Saori, ainda em meio aos festejos do Santuário pelo milagre concedido pelos deuses, orava grata todos os dias ao nascer do sol, a generosidade olímpica. Haveria paz, pelo menos por um tempo. Tempo este suficiente para preparar novos cavalheiros e reafirmar os ideais da missão de Atena ao mundo. O número de aprendizes crescia, o solo sagrado limpava-se das manchas de desonra sob o som agitado das vozes estridentes e o balançar dos longos cabelos nas armaduras reluzentes, tão apreciado. Trabalho não faltava, ela era necessária na coordenação geral auxiliada por Shion. Atena exigira extrema dedicação nos treinos para os novatos com muitas doses de compreensão e paciência. Breve, o santuário de Atena seria novamente sinônimo de Justiça para os homens. Seus belos cavalheiros mostrariam ao mundo que eram dignos de confiança e merecedores da posição ocupada. Justos e caridosos, sua benção protetora. Sorriu vitoriosa.
Olhou para o relógio, 7:00hs. Precisava tratar daquele último assunto pendente. Os bens do Sr. Kido, seu guardião, deveriam ser entregues ao legítimos donos, seus 100 filhos, porém os 10 cavalheiros recusavam-se a assumir seus direitos e ela continuava a controlar tudo, desde a mansão até as negociatas internacionais. Estava cansada, não podia se dividir em dois. Atena desejava ardente deixar de ser Saori Kido, uma usurpadora de privilégios não seus. Ficaria somente com a Fundação Kido, uma forma de homenagear aquele grandioso senhor pelo cuidado e consideração por uma deusa estrangeira. Reviu os documentos a sua frente: os empreendimentos japoneses iam bem lucrativos, principalmente os geridos pelo Sr. Hatanaka. Tinha conversado com a Sra. Hatanaka, uma exemplar dona-de-casa e secretária do marido, no dia anterior, confirmando o compromisso em nome da família Kido. Senhora adorável. Ficou feliz pelo Sr. Hatanaka, velho amigo de seu avô, ter uma nova esposa para preencher a vida solitária. Era um bom homem, honesto e trabalhador. Sofreu cuidando da mulher doentia e criando o filho pequeno. Sua primeira esposa não tinha saúde e piorou depois do parto, culminando numa morte súbita. Muito triste. Separou a documentação por pastas e deu-se por satisfeita. Ele seria um bom tutor para os meninos e uma indicação precisa para a presidência da organização. Apesar da presidência ser passeio, perto de lidar com 10 desmiolados teimosos! Bom, eles precisavam de alguém para impor respeito; e segundo os relatórios, os 2 filhos do casal eram moços de futuro promissor. O santuário de Atena transformou-os em bons cavalheiros, faltava serem bons cidadãos japoneses. Ela não poderia fazer isso. Trabalho e estudo eram fundamentais no momento. Eles estavam crescendo. Deixaria a mansão a disposição do tutor. O convite estava preparado, só precisava do herdeiro certo para o envio. 7:30h. Todos já deveriam estar acordados a esta hora. Estava convocando um dos guardas para procurar Shun, o cavalheiro de Andrômeda no alojamento dos cavalheiros de bronze quando Milo, cavalheiro de Escorpião, surgiu em sua presença cumprimentando-a e intervindo no assunto.

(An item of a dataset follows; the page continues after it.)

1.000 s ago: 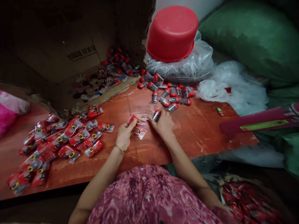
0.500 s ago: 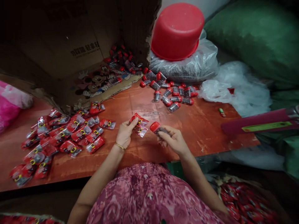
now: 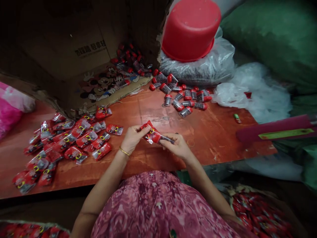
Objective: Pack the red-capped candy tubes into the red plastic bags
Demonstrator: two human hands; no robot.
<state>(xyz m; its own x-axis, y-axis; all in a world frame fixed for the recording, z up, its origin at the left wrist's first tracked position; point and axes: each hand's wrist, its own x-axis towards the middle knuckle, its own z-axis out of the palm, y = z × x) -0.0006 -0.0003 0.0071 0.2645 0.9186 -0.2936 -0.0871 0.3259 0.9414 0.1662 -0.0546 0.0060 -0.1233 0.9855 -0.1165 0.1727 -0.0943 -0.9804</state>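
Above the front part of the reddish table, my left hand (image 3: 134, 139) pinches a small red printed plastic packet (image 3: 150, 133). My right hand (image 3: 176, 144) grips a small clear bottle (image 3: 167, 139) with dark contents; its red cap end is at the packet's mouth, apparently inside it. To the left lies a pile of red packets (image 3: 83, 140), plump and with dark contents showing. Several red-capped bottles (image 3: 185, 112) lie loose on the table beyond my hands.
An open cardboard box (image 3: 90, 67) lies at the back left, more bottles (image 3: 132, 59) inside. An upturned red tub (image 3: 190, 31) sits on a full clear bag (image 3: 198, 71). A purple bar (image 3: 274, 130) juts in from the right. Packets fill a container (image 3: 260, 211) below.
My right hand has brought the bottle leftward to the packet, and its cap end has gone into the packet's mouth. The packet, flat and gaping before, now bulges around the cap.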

- Salve Atena, Senhora da Justiça e de todos os cavalheiros! Sinto muito informá-la, mas Andrômeda não se encontra no alojamento, venho de lá. Eu o dispensei dos treinos ontem para as comemorações do Festival e ele ainda não retornou. Se quiser, posso enviar um aprendiz para encontrá-lo.
- Por favor, Milo, faça isso. Preciso dele urgente para o compromisso hoje a tarde. É por pouco tempo, garanto, não vai atrapalhar a rotina de vocês.
Batidas na porta foram ouvidas, quando o relógio marcou 7:30h, tirando Kurama dos seus pensamentos sombrios. Ele guardou os objetos novamente na mala e abriu a porta do quarto.
- Nissan, posso entrar? - a face moleca de Shuichi-Kun apareceu no vão da porta - Nossa como você está horrível! Você está bem, Nissan? Mãe!!!! Shuichi está doente! - gritou o menino impossibilitando Kurama de impedi-lo a tempo, já dando passagem a uma exasperada Shiori.
- Shu-chan? O que você tem?
- N... Nada mãe. - sorriu abatido - Acho que não estou acostumado a viajar tanto. Provavelmente foi algo do jantar.
- Oh, filho! Eu sabia... esta viagem estava exótica demais para não dar problemas. Eu os avisei não? Mas vocês, homens, nunca nos escutam! Ainda bem que trouxe minha malinha de remédios... Shu-kun avise o seu pai para levá-lo as ruínas sem mim.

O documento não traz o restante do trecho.